When the employer’s harassment policy is ineffective

Most employers, especially larger companies include detailed provisions on their anti-harassment at workplace policy. These policies generally serve several purposes. First, the employers are required to implement various harassment training and prevention procedures at workplace. Secondly, these policies are designed to provide an opportunity for employee to address and eliminate harassment at workplace. Lastly, and not less importantly, existence of those policies in the employee handbook is commonly used as a strong defense against sexual harassment, racial harassment and other hostile work environment claims, if the employee claims that he/she was harassed but failed to use the grievance procedures as provided by the employer’s harassment policy.

However, the anti-harassment policies and the grievance procedures that the employee who believe to be harassed are encouraged to follow often have a fundamental flaw that entire defeats their use – many harassment manuals provide that the employee who feels that he/she is harassed should complain to his/her immediate supervisor or manager. The problem is that the immediate supervisor is often the source of harassment. If that’s the case, that kind of policy will neither provide effective help to the employee, as it goes without saying that complaining to the source of harassment about his own harassment would be pointless.

Moreover, the employee’s failure to use anti-harassment grievance procedures of the company in this case will likely not serve as a valid defense to the employer.

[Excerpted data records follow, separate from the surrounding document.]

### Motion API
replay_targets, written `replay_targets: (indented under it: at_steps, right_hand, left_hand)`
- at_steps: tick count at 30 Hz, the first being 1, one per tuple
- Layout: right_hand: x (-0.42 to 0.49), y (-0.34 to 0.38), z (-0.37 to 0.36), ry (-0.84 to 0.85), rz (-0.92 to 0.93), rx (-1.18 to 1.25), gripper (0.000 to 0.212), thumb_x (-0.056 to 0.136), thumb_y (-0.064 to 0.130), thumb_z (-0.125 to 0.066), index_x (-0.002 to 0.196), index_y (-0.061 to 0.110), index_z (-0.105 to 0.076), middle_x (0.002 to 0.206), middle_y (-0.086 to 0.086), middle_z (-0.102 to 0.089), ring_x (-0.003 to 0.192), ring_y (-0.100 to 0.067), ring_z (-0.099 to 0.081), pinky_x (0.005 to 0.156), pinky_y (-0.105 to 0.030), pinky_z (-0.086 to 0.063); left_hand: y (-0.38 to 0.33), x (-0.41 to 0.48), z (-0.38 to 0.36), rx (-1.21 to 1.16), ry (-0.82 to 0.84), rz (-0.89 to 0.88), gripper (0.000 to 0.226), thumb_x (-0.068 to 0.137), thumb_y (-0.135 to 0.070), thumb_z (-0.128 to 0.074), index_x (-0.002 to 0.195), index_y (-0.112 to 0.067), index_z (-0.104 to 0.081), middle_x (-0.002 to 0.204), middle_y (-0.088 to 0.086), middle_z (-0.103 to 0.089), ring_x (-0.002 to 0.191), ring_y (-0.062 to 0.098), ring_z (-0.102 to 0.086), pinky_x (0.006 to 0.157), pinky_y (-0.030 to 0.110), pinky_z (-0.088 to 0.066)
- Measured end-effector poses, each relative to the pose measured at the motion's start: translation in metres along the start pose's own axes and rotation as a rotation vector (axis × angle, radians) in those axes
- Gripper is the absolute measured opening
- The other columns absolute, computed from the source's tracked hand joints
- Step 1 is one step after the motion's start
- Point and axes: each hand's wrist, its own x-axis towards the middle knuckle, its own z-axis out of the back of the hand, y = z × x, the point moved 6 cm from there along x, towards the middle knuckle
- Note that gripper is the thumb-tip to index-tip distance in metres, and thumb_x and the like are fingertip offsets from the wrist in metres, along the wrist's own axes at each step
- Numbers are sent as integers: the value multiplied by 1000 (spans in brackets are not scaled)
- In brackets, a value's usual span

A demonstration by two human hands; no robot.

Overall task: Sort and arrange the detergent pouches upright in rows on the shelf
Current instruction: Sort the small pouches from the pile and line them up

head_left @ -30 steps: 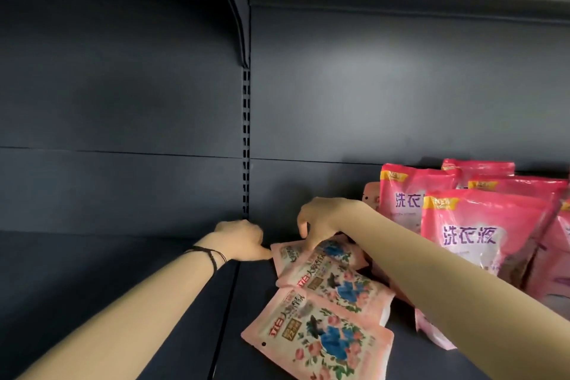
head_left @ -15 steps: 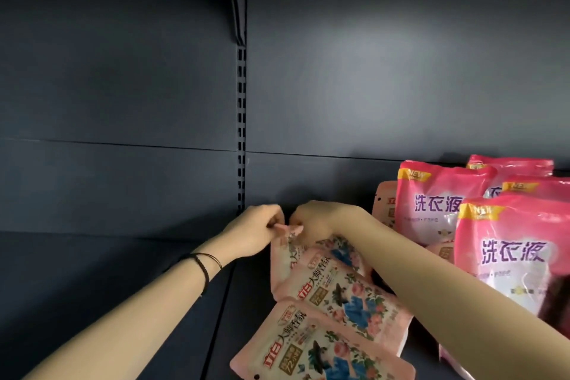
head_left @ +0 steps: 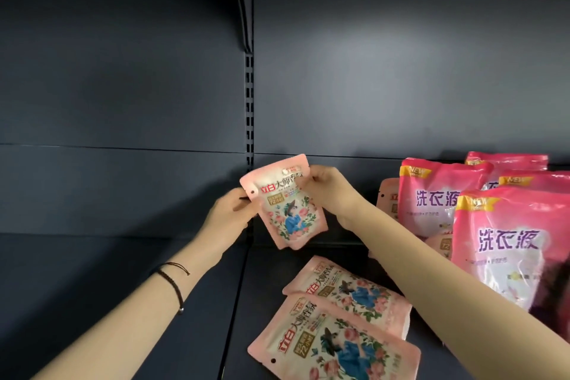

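Observation:
A small pale pink floral detergent pouch is lifted upright and slightly tilted above the dark shelf. My left hand pinches its left edge and my right hand grips its upper right corner. Two more floral pouches lie flat and overlapping on the shelf below. Several larger bright pink pouches stand upright in rows at the right. Another small pale pouch peeks out behind them.
The shelf's back panel has a slotted upright post just behind the held pouch. An upper shelf bracket juts out overhead. The shelf surface stretches dark and bare to the left of my left arm.
The farthest flat floral pouch has been picked up from the pile with both hands and raised upright off the shelf. The camera has shifted closer.

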Motion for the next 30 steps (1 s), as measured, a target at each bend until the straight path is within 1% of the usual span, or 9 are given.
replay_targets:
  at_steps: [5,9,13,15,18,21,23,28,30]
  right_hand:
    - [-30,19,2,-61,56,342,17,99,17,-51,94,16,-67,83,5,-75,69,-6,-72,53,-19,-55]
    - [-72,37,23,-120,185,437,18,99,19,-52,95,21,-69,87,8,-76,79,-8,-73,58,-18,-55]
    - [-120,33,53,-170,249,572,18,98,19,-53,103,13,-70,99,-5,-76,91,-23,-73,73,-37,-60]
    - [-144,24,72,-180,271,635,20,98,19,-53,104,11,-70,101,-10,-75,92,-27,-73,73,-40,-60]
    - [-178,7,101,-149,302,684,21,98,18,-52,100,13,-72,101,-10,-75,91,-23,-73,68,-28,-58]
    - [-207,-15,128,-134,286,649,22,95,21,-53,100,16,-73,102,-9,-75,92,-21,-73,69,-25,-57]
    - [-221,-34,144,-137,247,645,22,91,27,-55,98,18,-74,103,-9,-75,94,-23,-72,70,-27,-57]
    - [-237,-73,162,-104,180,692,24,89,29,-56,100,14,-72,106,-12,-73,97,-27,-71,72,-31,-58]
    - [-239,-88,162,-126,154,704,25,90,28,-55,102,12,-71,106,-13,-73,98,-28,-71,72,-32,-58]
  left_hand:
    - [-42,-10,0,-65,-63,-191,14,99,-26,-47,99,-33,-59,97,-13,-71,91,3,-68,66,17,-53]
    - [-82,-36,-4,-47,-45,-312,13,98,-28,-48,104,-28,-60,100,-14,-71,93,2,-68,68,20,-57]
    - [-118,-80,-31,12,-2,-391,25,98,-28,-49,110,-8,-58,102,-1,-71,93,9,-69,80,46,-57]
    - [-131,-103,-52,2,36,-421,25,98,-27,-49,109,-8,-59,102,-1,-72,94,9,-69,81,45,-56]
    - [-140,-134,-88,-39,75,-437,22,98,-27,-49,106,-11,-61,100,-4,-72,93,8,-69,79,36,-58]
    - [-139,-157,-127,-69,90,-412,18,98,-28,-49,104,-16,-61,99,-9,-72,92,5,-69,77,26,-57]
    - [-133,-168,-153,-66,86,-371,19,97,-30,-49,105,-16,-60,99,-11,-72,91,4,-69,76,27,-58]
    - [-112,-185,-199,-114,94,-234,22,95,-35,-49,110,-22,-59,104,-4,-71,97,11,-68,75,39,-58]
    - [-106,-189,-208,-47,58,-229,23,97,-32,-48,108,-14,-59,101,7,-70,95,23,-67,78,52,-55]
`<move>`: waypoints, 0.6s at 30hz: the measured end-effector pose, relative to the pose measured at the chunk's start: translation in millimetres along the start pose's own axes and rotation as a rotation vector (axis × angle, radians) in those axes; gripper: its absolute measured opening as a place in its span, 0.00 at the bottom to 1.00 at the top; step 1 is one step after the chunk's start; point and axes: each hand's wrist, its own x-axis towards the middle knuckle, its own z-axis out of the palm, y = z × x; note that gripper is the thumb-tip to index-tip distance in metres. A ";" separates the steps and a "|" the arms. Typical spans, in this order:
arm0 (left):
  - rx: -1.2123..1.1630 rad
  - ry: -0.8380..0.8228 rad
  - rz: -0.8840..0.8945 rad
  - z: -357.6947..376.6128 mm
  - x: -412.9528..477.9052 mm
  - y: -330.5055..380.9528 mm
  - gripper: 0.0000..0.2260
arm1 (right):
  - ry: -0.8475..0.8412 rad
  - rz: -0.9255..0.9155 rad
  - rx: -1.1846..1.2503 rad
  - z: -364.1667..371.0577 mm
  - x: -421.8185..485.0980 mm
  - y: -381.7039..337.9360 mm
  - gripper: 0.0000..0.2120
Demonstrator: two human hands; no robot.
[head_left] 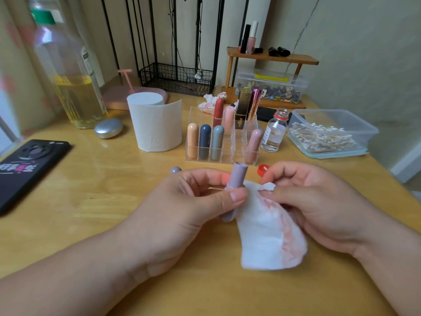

As the United States Supreme Court stated in a leading case on harassment: “the employer’s grievance procedure apparently required an employee to complain first to her supervisor. Since in this case the supervisor was the alleged perpetrator, it is not altogether surprising that the victim of the harassment failed to invoke the procedure and report her grievance to him. The employer’s argument that the harassed employee’s failure should insulate it from liability might have been substantially stronger if its procedures were better calculated to encourage victims of harassment to come forward…” Meritor Savings Bank, FSB v. Vinson.